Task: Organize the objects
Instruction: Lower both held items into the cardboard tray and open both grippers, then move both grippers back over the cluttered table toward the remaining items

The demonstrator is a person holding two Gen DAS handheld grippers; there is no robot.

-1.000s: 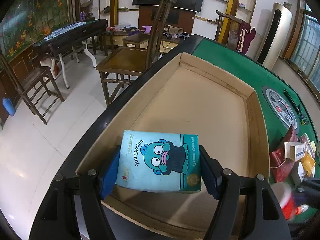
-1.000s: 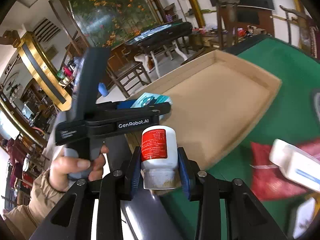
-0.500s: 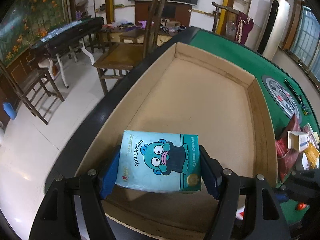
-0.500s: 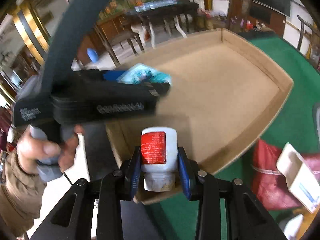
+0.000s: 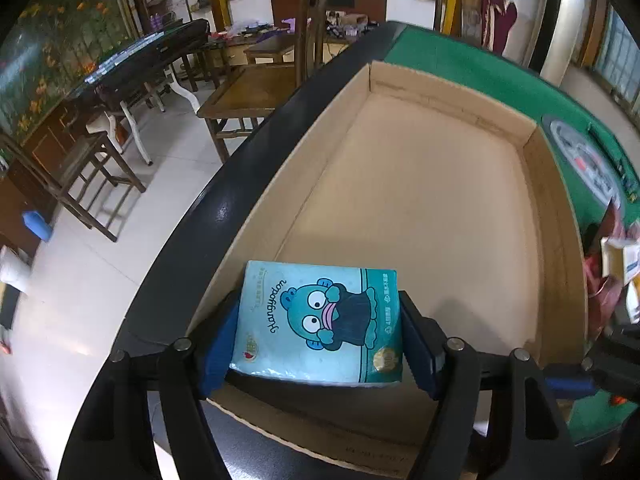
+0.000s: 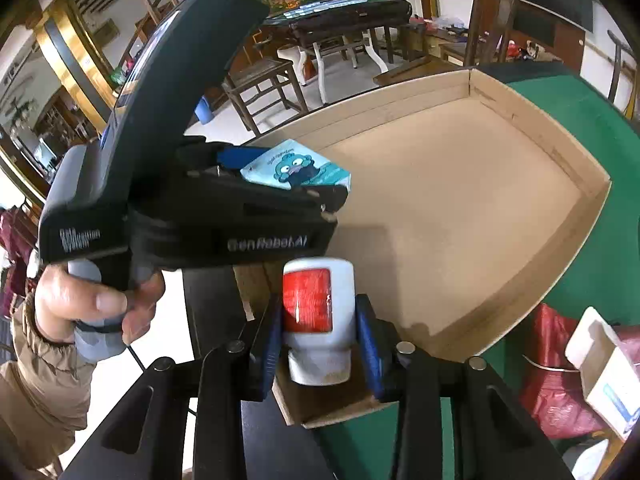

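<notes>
Both loads hang over the near end of the cardboard tray (image 5: 556,216): the left gripper (image 5: 318,340) has its jaws clamped on the teal tissue pack (image 5: 320,320) by the near-left corner, while the right gripper (image 6: 320,336), jaws just easing apart, has the white bottle (image 6: 318,316) between its pads above the near rim. In my judgement the loosened bottle could drop onto that rim and tip out onto the green tabletop (image 6: 592,120), or the two close-set grippers could knock together. The far tray floor lies bare, with walls on every side.

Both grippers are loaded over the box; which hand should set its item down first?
Left, probably. The left gripper holds the tissue pack over the cardboard box floor; the right gripper's bottle hangs at the corner.
</notes>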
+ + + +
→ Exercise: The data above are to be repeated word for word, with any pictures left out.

→ Response to the exercise:
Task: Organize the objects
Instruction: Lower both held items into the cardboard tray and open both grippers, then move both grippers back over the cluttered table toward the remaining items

The demonstrator is a person holding two Gen DAS handheld grippers; there is no robot.

-1.000s: 
-1.000s: 
-0.500s: 
-0.500s: 
+0.000s: 
+0.000s: 

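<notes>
Both loads hang over the near end of the cardboard tray (image 5: 556,216): the left gripper (image 5: 318,340) has its jaws clamped on the teal tissue pack (image 5: 320,320) by the near-left corner, while the right gripper (image 6: 320,336), jaws just easing apart, has the white bottle (image 6: 318,316) between its pads above the near rim. In my judgement the loosened bottle could drop onto that rim and tip out onto the green tabletop (image 6: 592,120), or the two close-set grippers could knock together. The far tray floor lies bare, with walls on every side.

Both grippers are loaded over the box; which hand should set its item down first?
Left, probably. The left gripper holds the tissue pack over the cardboard box floor; the right gripper's bottle hangs at the corner.
</notes>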

There is nothing more to this answer.